Es más, uno valora la calidez de Macron cuando se dirige a los franceses, y aun la crudeza sincera de Merkel cuando les suelta a los alemanes que se preparen para un contagio del setenta por ciento de la población. Y puede llegar a admirarlos… como algo ajeno. Nadie que haya hablado a los europeos en su conjunto ha sido capaz de conmover. Y conmover es lo propio de los artistas, siempre, y de los estadistas cuando pintan bastos.

Entre las cosas que se van pudriendo con la nueva peste está ese enorme racimo de chorradas con que la desnortada izquierda contemporánea busca sabor, color y razón de ser en los últimos años. Los ofendiditos crónicos se han encontrado por primera vez en su vida con un problema real. Unos se sacudirán para siempre agravios y emergencias imaginarios; otros se volcarán definitivamente en la realidad virtual, serán absorbidos, engullidos por las pantallas de sus teléfonos inteligentes, de sus tabletas y de sus ordenadores y saltarán al otro lado del espejo. Como en un episodio de «Black Mirror».

Los recalcitrantes de las ideologías destructivas, con el filósofo esloveno Slavoj Zizek en cabeza y los vendeburras podemitas en la cola, ven en el coronavirus la oportunidad de acabar con el capitalismo. Bueno, los vendeburras se inclinan también por aprovechar la catástrofe para liquidar la monarquía española. Pero centrándonos en la cabeza, es notable que Zizek haya lanzado su proclama desde «Russia Today», multimedia financiado por el Gobierno del país donde impera el capitalismo más salvaje del orbe. Un capitalismo sin reglas fundado en la apropiación de las grandes industrias rusas por parte del aparato comunista al extinguirse la URSS.

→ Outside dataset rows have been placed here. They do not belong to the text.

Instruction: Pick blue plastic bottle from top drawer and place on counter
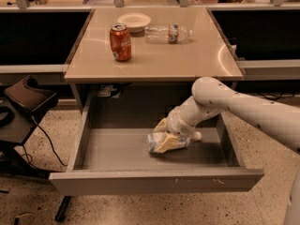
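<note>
Count on the counter (pixel 154 62): one red can (pixel 120 42), one pale bowl (pixel 134 21), and one clear bottle with a red band (pixel 166 33) lying on its side. All three stand apart from one another in the rear half; the front half is bare.

The top drawer (pixel 154 182) is pulled fully out and holds one item. The blue plastic bottle (pixel 151 142) lies on its side right of centre, cap pointing right.

The gripper (pixel 161 136) is down inside the drawer at the bottle. Whether it is clamped on it cannot be told. The drawer floor to the left is open.
</note>
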Available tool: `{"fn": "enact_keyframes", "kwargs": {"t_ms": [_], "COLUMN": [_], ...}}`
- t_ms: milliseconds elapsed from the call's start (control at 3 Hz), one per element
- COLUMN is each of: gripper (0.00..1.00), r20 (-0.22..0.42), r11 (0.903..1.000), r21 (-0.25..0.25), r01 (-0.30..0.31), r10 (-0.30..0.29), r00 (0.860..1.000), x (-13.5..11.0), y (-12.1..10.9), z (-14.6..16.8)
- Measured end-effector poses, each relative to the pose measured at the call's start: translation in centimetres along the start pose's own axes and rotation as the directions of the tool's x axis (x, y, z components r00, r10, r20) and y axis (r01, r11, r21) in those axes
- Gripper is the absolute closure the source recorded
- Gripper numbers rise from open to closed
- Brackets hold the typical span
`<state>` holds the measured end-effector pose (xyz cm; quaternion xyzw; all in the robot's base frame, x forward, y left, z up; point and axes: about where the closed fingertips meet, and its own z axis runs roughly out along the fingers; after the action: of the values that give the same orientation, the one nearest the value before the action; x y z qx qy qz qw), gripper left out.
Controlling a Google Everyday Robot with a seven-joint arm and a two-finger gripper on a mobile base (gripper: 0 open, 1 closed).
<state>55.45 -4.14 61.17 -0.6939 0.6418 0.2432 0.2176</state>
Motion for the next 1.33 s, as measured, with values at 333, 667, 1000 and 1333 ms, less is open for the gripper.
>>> {"fn": "enact_keyframes", "kwargs": {"t_ms": [333, 667, 1000, 1333], "gripper": [0.89, 1.0, 1.0, 1.0], "r20": [0.025, 0.049, 0.051, 0.047], "r11": [0.9994, 0.9942, 0.9874, 0.9893], "r21": [0.032, 0.098, 0.155, 0.14], "r01": [-0.016, -0.045, -0.031, -0.04], "r10": [0.015, 0.041, 0.023, 0.034], "r00": [1.0, 0.998, 0.998, 0.998], "x": [0.4, 1.5, 1.9, 1.9], "y": [0.0, -0.6, -1.9, -3.2], "z": [-2.0, -8.1, -16.0, -21.4]}}
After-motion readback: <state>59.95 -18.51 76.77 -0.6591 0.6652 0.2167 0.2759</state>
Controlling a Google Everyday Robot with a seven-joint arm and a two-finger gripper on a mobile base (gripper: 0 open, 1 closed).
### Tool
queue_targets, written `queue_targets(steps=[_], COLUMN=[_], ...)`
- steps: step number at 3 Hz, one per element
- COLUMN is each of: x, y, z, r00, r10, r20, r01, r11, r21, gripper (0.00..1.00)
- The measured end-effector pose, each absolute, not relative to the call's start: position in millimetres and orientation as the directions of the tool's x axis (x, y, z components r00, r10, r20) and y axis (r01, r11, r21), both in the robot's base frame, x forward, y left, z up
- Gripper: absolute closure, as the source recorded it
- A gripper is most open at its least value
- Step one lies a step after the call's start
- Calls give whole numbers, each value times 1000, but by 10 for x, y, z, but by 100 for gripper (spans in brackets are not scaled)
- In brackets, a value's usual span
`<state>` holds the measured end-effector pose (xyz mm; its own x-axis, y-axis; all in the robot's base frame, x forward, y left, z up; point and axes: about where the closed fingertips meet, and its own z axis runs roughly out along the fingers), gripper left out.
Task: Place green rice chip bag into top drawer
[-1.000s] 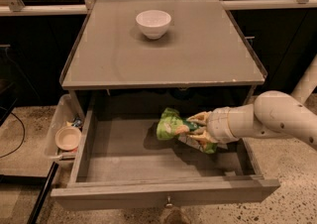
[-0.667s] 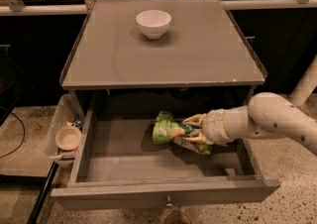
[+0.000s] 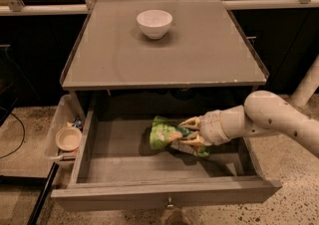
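The top drawer (image 3: 164,196) is pulled open below the grey tabletop, its flat front panel and small knob toward the camera. The green rice chip bag (image 3: 164,136) lies inside the drawer, about in its middle, resting on or just above the drawer floor. My gripper (image 3: 190,132) reaches in from the right on a white arm, and its cream fingers (image 3: 191,122) are closed on the bag's right end. The right part of the bag is hidden behind the gripper.
A small white bowl (image 3: 154,22) stands at the back of the grey tabletop (image 3: 199,59). A clear plastic bin (image 3: 61,124) with a small cream dish (image 3: 68,138) hangs at the drawer's left side. Speckled floor lies around.
My gripper has moved a little to the left inside the drawer, carrying the green bag with it toward the drawer's middle.
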<state>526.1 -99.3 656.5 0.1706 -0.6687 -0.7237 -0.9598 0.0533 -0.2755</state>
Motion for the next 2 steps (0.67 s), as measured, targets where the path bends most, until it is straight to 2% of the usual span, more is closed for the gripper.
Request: queue_targets(steps=[2], x=[5261], y=[-992], z=[6565], r00=[171], r10=[-669], r20=[-724], r01=[-960], r11=[53], r21=[-275], gripper=[31])
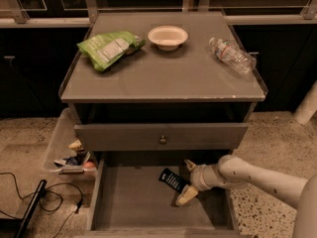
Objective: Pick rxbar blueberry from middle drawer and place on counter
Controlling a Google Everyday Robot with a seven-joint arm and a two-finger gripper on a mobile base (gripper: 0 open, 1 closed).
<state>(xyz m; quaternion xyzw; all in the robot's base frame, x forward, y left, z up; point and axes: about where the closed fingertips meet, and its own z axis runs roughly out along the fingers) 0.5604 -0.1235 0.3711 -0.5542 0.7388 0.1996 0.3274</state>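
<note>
The rxbar blueberry (173, 179), a small dark bar with white lettering, lies on the floor of the open middle drawer (133, 202), right of centre. My gripper (188, 180) reaches in from the right on a white arm. It is open, with one finger above and one below the bar's right end. The bar lies between the fingers and rests on the drawer floor. The counter (163, 71) is the grey cabinet top above.
On the counter lie a green snack bag (109, 47), a white bowl (168, 36) and a clear plastic bottle (231, 55). A closed drawer front with a round knob (162, 139) sits above the open drawer. A clear bin (67, 148) of small items and cables (34, 202) lie at the left.
</note>
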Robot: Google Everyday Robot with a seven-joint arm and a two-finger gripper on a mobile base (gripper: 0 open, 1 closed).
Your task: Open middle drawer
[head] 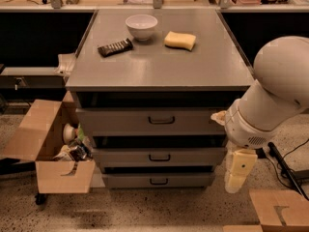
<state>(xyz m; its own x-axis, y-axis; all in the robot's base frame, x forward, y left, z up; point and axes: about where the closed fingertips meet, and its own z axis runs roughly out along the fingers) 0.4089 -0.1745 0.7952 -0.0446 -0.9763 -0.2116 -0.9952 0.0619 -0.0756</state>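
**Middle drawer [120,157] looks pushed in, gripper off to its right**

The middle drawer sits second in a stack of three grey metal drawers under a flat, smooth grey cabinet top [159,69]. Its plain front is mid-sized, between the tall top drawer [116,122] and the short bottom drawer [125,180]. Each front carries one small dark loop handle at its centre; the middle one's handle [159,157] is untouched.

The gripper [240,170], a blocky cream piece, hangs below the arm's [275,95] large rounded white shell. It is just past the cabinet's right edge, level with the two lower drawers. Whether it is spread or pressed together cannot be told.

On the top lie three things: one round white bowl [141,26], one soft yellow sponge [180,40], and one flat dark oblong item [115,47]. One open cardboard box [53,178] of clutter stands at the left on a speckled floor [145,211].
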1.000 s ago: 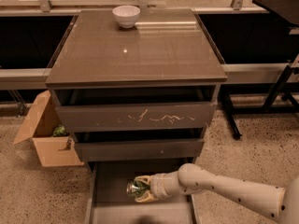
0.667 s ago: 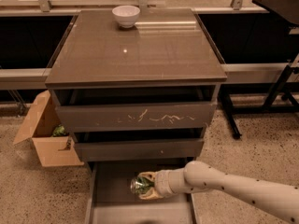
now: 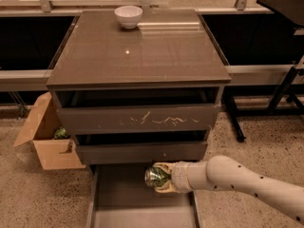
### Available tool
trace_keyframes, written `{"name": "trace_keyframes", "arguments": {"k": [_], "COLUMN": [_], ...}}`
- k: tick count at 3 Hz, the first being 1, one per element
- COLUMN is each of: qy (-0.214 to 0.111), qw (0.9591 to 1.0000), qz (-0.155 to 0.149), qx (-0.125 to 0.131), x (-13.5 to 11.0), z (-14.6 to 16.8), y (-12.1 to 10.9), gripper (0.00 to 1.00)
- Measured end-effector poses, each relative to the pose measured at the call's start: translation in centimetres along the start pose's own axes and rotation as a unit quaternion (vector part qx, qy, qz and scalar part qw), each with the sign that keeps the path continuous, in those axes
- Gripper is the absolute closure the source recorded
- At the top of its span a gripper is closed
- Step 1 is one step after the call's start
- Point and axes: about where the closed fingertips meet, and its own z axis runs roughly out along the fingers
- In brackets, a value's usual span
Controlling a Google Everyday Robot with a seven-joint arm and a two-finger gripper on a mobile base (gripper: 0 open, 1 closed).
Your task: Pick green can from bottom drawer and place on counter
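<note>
Camera view shows the gripper [image 3: 159, 177] reaching in from 4 o'clock over the open bottom drawer [image 3: 118, 198], its two fingers closed partway around the green can [image 3: 154, 176]. The can lies on its side between them, one finger at its 12 o'clock, the other at its 6 o'clock, its silver end facing 9 o'clock. Can and claw sit over the drawer's 12 o'clock part. At 12 o'clock of the counter [image 3: 142, 56] stands a white bowl [image 3: 128, 16].

Lab-like workspace: speckled floor [image 3: 266, 144], black table legs [image 3: 284, 88], cardboard box [image 3: 53, 154]; pincer [image 3: 161, 177] grips green can [image 3: 154, 176] above bottom drawer [image 3: 121, 189].
</note>
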Motion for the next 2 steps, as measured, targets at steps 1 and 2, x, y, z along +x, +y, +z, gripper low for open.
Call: {"name": "trace_keyframes", "arguments": {"k": [1, 2], "qy": [-0.001, -0.014], "qw": [1.0000, 0.9995], "qz": [-0.002, -0.027], "qx": [-0.001, -0.009], "x": [0.0, -0.6], "z": [-0.2, -2.8], "y": [-0.2, -2.7], "gripper": [1.00, 1.00]}}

Perseverarán en el aprovechamiento ideológico de la pandemia. Eso es seguro. Mucho menos lo es que obtengan algún resultado. Su lucha está condenada al fracaso porque el capitalismo es lo que brota espontáneamente. El capitalismo es inherente a la sociedad, y todo lo que pueden hacer los anticapitalistas contra esa articulación natural es tratar de erradicar los intercambios por la fuerza bruta, como en las primeras etapas del comunismo real; aun así, el capitalismo respirará en el mercado negro. También pueden los anticapitalistas, que son como los antigravedad, permitir intercambios de forma muy restrictiva, privilegiando por supuesto a los miembros del partido y reprimiendo la espontaneidad en el resto. El capitalismo seguirá ahí, respirando algo más, pero agazapado.

O sea, que lo mejor que puede hacerse, dado que se trata de un fenómeno natural, es roturarlo, regularlo, prevenir la colusión, los monopolios, etc. Ese es el modelo europeo, estadounidense, canadiense o australiano. Sus ventajas son tan evidentes por comparación que no es preciso glosarlas. Quien necesite pruebas no admitirá pruebas, no pierdan el tiempo.